Second, Jorgensen was nursing a stress fracture from her final season in track, so the pool and bike offered low-impact workouts. Third, working as a new accountant at Ernst & Young, she missed competitive athletics.

New triathletes tend to face a steep learning curve. Jorgensen would be no different.

"Growing up, I hated riding a bike," she said. "My parents had to bribe me with ice cream or some other treat to go on rides."

But cycling is the least critical discipline in the Olympic triathlon because it is the middle leg and because the rules allow for drafting, which means the racers can clump in packs, helping each other along.

"Your race can be lost as soon as the swim is over," said Andy Schmitz, the national team's high performance general manager. "And a lot of the time, the race is won in the run."

Jorgensen's debut in March 2010 was a bit of a shock — "I didn't fully realize what I had gotten myself into" — but an eighth-place finish encouraged her to continue.

The cycling became easier and even enjoyable over time. Team officials sensed they had a budding star on their hands.
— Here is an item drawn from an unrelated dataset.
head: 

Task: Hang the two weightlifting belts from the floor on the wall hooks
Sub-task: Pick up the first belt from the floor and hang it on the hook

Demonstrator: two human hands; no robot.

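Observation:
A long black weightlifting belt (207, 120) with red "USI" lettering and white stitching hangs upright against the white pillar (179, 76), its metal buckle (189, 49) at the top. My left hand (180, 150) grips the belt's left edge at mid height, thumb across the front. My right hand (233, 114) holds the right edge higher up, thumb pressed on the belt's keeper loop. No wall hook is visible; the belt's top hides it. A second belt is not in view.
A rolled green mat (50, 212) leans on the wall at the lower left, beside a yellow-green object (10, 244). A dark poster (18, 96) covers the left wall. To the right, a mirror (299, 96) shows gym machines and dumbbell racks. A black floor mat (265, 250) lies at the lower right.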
"A lot of it has to do with her raw ability," Schmitz said. "She has beautiful technique in both the swim and run."

Late last year, after just 17 months of racing, she earned one of three spots on the U.S. Olympic women's team by finishing second at a London event, competing on the same course that will be used this summer.

Everything since then has been a whirlwind, Jorgensen taking a leave of absence from her job to train full time. Last week, she finished a disappointing 51st at an International Triathlon Union event in San Diego.
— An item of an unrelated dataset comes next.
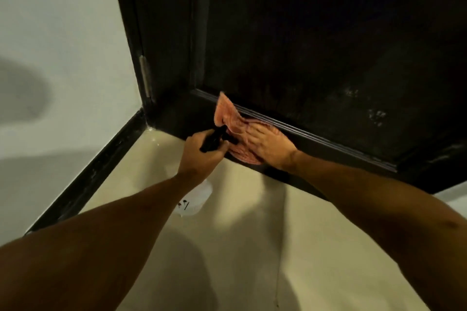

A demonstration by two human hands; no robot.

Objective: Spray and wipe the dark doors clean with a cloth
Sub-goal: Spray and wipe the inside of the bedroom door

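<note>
Flat and spread, the right grip presses the pink cloth against the bottom rail of the dark door, with no fingers curled round it. Most of the cloth lies under the palm, and its loose end bunches up and left, toward the hinge corner. The left grip, curled round the black head of the spray bottle, sits just left of the cloth. The rail's moulding runs from upper left to lower right, so the wipe probably follows that line. Pale smudges lie on the panel, up and right of the cloth.
</note>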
"I have a lot of stuff to work on," she said. "I need to nail my transitions and make sure of what I'm doing on the bike."

This relative newcomer is still getting used to the idea that in less than three months she will head for London to compete on the world's grandest athletic stage.

A lot has changed in the past few years.

"I loved watching the Olympics as a kid, but I don't ever remember seeing myself in them," she said. "I really do think I have the best life right now."